Despite all the market uncertainty, Mr. Gacka said, this much seems clear: Both companies stand to lose bread-and-butter business.

Highmark will take a hit on the insurance side, because area commercial customers who wish to keep full UPMC access would have to switch insurance companies. UPMC's hospital division would certainly lose patients, as those who keep their Highmark commercial insurance are forced to seek care in other systems.

"Commercial" insurance refers to all employer-provided and individually purchased health plans. (Government-subsidized plans -- Highmark's Medicare, Medicaid and Children's Health Insurance Plan customers, about 37 percent of the local market -- are generally unaffected by the contract rift.)

The commercial policyholders are the ones being tussled over.

Highmark says it is maintaining its grip on the market, while UPMC says that, by 2015, many customers will flip -- either because their employer will newly offer an alternative to Highmark or because their employer already does so and the patient will choose a new plan when the open-enrollment period begins in the autumn.

If everything breaks the way UPMC hopes, 92 percent of the commercial market will, at the very least, have a non-Highmark option that includes full UPMC access.

Whether patients actually select that option is a different story. "It all comes down to who is more successful competing for those same lives," Mr.
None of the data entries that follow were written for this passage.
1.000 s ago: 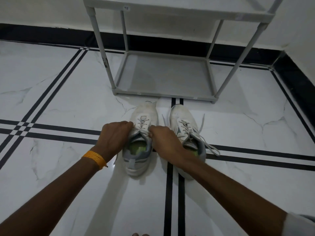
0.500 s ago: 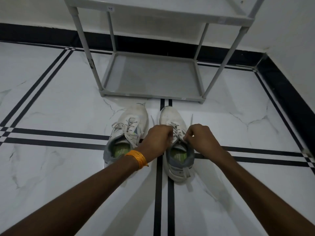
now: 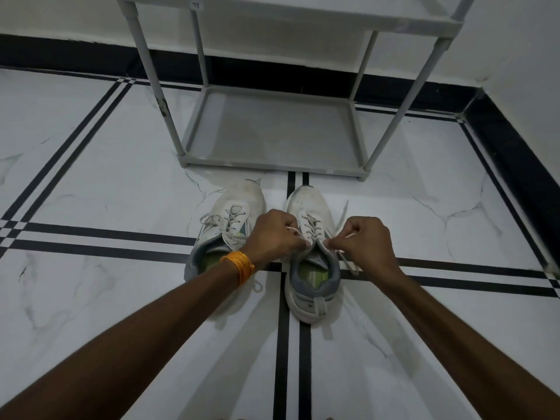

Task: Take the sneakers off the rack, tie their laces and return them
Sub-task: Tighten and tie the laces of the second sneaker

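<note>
The left hand (image 3: pixel 272 234) and the right hand (image 3: pixel 363 241) each pinch a lace end above the right sneaker (image 3: pixel 312 256), fingers closed narrow on the laces (image 3: pixel 310 227); a second ago they worked on the left sneaker (image 3: pixel 225 234), so the second shoe has begun; the left one's bow looks loose, I cannot tell if it is finished; beyond, the rack (image 3: pixel 272 131) stands empty, near the toes.

Both bare forearms reach from the bottom corners up toward mid-frame. The left hand (image 3: pixel 274 234) is curled in a fist, fingers pinched closed just left of centre. The right hand (image 3: pixel 365 242) is likewise curled with fingertips pinched, just right of centre, knuckles up.
</note>
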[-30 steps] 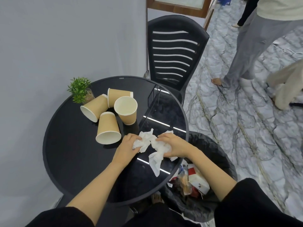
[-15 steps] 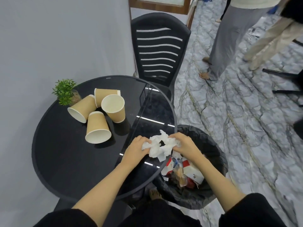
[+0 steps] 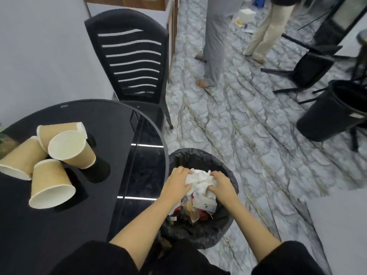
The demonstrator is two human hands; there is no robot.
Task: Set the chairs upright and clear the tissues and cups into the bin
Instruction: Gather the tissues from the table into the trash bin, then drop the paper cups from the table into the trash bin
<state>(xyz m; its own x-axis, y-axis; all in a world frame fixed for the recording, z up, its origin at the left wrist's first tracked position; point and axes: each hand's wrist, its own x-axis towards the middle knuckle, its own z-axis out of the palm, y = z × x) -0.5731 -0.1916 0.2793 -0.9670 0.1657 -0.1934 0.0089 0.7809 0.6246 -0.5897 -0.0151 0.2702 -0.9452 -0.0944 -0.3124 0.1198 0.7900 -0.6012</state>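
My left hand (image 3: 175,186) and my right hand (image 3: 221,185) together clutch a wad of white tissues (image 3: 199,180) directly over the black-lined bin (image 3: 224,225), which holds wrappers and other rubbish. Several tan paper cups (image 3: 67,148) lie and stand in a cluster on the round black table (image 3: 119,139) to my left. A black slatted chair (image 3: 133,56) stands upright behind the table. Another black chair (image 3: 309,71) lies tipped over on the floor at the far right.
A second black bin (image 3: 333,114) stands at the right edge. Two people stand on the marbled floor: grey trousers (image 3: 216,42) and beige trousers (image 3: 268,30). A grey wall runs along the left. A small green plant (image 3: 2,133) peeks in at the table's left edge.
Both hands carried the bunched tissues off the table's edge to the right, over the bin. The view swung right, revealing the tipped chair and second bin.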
Gacka said.

That competition could hinge, he said, on whether patients and business clients are shopping for value or for a network.

For value shoppers, Highmark thinks it has the edge in the long run, because its hospitals are lower-cost than UPMC's. But if the shoppers want a bigger care network, UPMC's is the biggest one around.

The insurance side

UPMC Health Plan, the insurance carrier arm of UPMC, has been building its commercial insurance customer base for years. The number of health policyholders stands at more than 483,000, according to the nonprofit's most recent quarterly statement. By the end of this summer -- when the numbers from the July enrollment period are tabulated -- enrollees should exceed half a million and a bigger jump should come at the end of this year, said UPMC spokesman Paul Wood.
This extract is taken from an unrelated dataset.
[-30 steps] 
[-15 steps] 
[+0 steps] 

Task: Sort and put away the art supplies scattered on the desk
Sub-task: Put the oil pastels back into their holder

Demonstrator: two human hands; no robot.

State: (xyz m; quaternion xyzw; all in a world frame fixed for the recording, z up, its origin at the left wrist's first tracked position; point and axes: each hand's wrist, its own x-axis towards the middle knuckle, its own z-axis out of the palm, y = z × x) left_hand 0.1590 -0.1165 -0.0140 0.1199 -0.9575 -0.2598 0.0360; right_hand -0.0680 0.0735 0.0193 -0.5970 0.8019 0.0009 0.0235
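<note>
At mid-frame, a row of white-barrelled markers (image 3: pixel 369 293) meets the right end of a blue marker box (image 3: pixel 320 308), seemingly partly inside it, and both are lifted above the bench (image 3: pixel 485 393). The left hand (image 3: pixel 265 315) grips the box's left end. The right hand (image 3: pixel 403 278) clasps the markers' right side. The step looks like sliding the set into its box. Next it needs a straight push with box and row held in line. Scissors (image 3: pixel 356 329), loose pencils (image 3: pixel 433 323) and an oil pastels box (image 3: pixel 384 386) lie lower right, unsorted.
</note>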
Even though "Highmark has done everything it can to muddle the market and confuse employers, UPMC Health Plan is still expecting continued growth in commercial membership for the July 1 enrollment, but not necessarily the 'big shift,'" he said. "Most employers renew their employee health insurance plans in the fall for plan years starting Jan. 1, which is when everyone expects to see the big shift in the market occur."